**Brief**
Copy out exactly the stretch below, from the line with "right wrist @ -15" through the line with "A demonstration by", both included; the pictures stay out.

**Supplied data**
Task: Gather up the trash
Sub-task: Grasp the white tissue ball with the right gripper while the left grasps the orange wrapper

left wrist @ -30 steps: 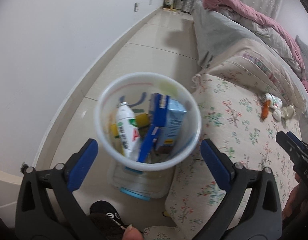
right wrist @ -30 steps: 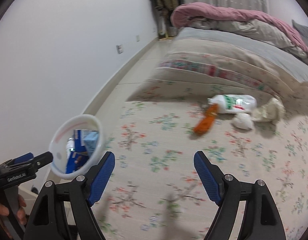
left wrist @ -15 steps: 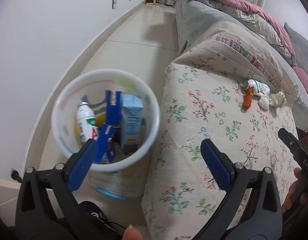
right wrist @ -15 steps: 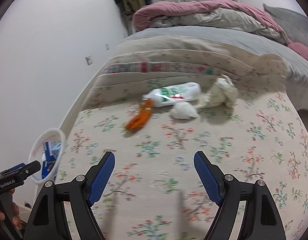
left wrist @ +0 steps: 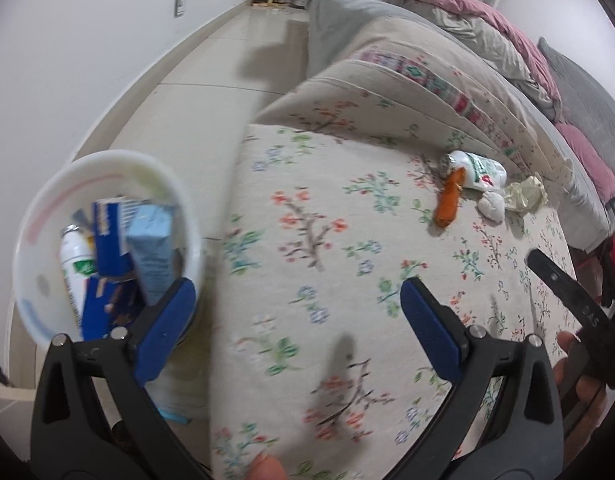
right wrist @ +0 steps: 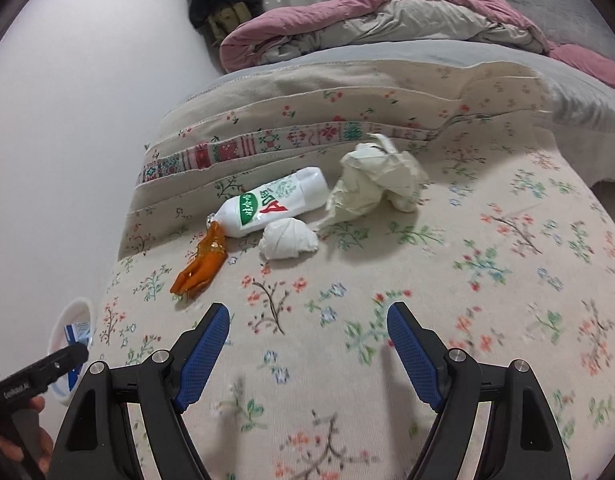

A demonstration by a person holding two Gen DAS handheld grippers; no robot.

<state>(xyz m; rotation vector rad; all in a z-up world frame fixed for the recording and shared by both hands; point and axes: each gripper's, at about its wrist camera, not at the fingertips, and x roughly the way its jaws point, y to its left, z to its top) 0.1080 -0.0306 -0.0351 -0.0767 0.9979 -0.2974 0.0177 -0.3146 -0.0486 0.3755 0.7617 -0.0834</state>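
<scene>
Floral bedding (right wrist: 487,264) fills the ground beneath both of your tools, with a white wall to the left and a heaped pink quilt (right wrist: 347,16) at the far end. Your right gripper (right wrist: 307,344) hovers over the cover with its blue pads spread wide and nothing between them. Just ahead of it lies the trash: an orange wrapper (right wrist: 201,266) ahead to the left, touching the neck of a white bottle (right wrist: 273,206) lying on its side, a small white wad (right wrist: 287,240) beside the bottle, and a larger crumpled paper (right wrist: 375,184) ahead to the right. Your left gripper (left wrist: 297,318) is likewise spread and empty. Off its left finger, beside the bed edge, stands a white bin (left wrist: 39,216) holding blue cartons (left wrist: 147,240) and another white bottle (left wrist: 75,268).
</scene>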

**Answer box**
right wrist @ -15 steps: 
left wrist @ +0 steps: 
right wrist @ +0 steps: 

A demonstration by a person holding two Gen DAS handheld grippers; no robot.

The output is now finished.